Teams operating high-assurance Kubernetes environments have repeatedly learned that an “air gap” fails the moment engineers improvise an unapproved network path for convenience. Even when no breach occurs, the resulting audit, revalidation, and hardware review can be expensive and disruptive.

The larger lesson is organizational: if there is no documented process for getting images and updates into a disconnected environment, engineers will improvise under pressure. Designing the transfer workstation, approval flow, and registry process up front is far cheaper than rebuilding it after an isolation failure.

The Submarine Analogy

An air-gapped cluster is like a submarine. It must carry everything it needs before diving. Resupply requires surfacing at a controlled point, transferring cargo through a single hatch, and inspecting every crate. If someone drills a hole in the hull “just for a quick connection,” the entire vessel is compromised. Your image pipeline is that supply hatch — design it before you dive.


  • Physical security controls for datacenters housing Kubernetes infrastructure
  • How to design and operate truly disconnected (air-gapped) Kubernetes clusters
  • Setting up Harbor as a local container registry with image mirroring
  • Sneakernet workflows for transferring images and updates
  • Air-gapped GitOps with Flux using local Git servers
  • Common failures in air-gapped environments and how to prevent them

Physical security is the foundation. If someone can touch the hardware, every software control is moot.

┌──────────────────────────────────────────────────────────────┐
│ PHYSICAL SECURITY LAYERS │
│ │
│ Layer 7: Port-level control (USB disable, IPMI isolation) │
│ Layer 6: Rack-level locks (keyed, electronic, biometric) │
│ Layer 5: Cage/zone (locked cage, separate HVAC zone) │
│ Layer 4: Server room (mantrap, badge + biometric) │
│ Layer 3: Building (security desk, visitor log) │
│ Layer 2: Perimeter (fence, bollards, cameras) │
│ Layer 1: Site selection (flood zone, flight path, distance) │
│ │
│ An attacker must defeat ALL layers to reach hardware. │
│ Most organizations stop at Layer 4 and skip Layers 6-7. │
└──────────────────────────────────────────────────────────────┘

Disable unused physical ports at the BIOS and OS level.
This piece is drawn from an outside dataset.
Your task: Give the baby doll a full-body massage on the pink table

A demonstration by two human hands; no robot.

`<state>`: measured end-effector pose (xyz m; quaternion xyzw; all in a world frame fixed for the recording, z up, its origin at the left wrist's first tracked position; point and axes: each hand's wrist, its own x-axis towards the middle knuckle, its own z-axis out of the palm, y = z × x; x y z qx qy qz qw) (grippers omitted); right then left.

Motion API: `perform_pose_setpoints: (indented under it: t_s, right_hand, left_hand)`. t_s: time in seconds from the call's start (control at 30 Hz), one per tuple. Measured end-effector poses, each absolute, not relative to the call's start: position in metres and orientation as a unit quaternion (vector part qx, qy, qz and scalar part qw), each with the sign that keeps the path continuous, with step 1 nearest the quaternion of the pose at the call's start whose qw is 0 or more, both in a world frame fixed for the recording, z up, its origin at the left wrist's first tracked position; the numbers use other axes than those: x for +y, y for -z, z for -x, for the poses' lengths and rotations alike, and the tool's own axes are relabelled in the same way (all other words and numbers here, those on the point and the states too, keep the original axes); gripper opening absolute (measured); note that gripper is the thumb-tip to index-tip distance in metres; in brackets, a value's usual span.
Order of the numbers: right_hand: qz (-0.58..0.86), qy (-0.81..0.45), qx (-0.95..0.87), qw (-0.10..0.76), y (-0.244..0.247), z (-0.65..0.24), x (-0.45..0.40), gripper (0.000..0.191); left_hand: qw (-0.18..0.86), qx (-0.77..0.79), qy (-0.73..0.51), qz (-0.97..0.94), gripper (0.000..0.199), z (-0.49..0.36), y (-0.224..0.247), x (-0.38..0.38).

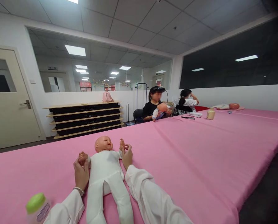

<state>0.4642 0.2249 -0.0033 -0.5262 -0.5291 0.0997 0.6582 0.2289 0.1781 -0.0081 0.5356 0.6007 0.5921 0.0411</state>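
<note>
A baby doll [105,165] with a white cloth body lies on its back on the pink table cover [176,155], its head away from me and its legs toward me. My left hand [81,172] is closed around the doll's arm at the wrist, on the left side of its body. On the other side, my right hand [127,156] grips the doll's other wrist between thumb and fingers. Both doll hands stick up above my fingers. A bracelet circles my left wrist.
A jar with a green lid [37,205] stands at the near left. Farther right are a yellowish bottle [210,114], a dark flat object [187,118] and another doll [233,106]. A person [153,105] across the table holds a doll; another person [187,101] sits beyond.
</note>
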Motion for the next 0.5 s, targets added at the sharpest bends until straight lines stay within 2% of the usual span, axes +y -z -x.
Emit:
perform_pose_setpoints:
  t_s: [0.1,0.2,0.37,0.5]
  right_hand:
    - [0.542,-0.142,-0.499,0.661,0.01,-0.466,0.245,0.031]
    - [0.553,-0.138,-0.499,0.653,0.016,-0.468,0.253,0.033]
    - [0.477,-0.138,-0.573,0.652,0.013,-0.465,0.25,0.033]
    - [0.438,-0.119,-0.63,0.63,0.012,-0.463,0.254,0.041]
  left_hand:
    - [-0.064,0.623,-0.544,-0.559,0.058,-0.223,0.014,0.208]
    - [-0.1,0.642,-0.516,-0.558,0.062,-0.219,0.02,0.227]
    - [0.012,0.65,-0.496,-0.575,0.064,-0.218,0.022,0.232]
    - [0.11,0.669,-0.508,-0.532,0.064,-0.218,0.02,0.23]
The following commands prevent USB storage devices from being used to exfiltrate data or introduce malware, and isolate BMC interfaces on a management-only VLAN.

Stop and think: Why does the script use install usb-storage /bin/false instead of blacklist usb-storage? What is the security difference between these two approaches?

Terminal window
# Disable USB storage at the kernel level (Linux)
# Use 'install' directive instead of 'blacklist' — blacklist only prevents
# auto-loading but the module can still be loaded manually with modprobe.
echo "install usb-storage /bin/false" > /etc/modprobe.d/disable-usb-storage.conf
echo "install uas /bin/false" >> /etc/modprobe.d/disable-usb-storage.conf
update-initramfs -u
# Verify USB storage is blocked (modprobe should return an error)
modprobe usb-storage 2>&1 # Should fail with "install /bin/false"
# Disable Thunderbolt/DMA attack vectors
echo "blacklist thunderbolt" > /etc/modprobe.d/disable-thunderbolt.conf
# Lock down IPMI/BMC to management VLAN only
# (Done at network switch level -- restrict BMC ports to mgmt VLAN)
ipmitool lan set 1 ipsrc static
ipmitool lan set 1 ipaddr 10.99.0.11 # Management VLAN
ipmitool lan set 1 netmask 255.255.255.0
BIOS Settings for Air-Gapped Kubernetes Nodes:
─────────────────────────────────────────────
1. Set BIOS admin password -- prevent boot order changes
2. Disable USB boot -- prevent booting from removable media
3. Disable PXE boot (after install) -- prevent network reimaging
4. Enable Secure Boot -- only signed bootloaders
5. Disable serial/COM ports -- no console access from outside
6. Set boot order: disk only -- no fallback to network/USB
7. Enable TPM 2.0 -- measured boot (see Module 6.2)
8. Disable AMT/Intel ME if possible -- reduce remote management surface

A truly air-gapped cluster has zero network connectivity to the internet or any untrusted network. All software enters through a controlled transfer process.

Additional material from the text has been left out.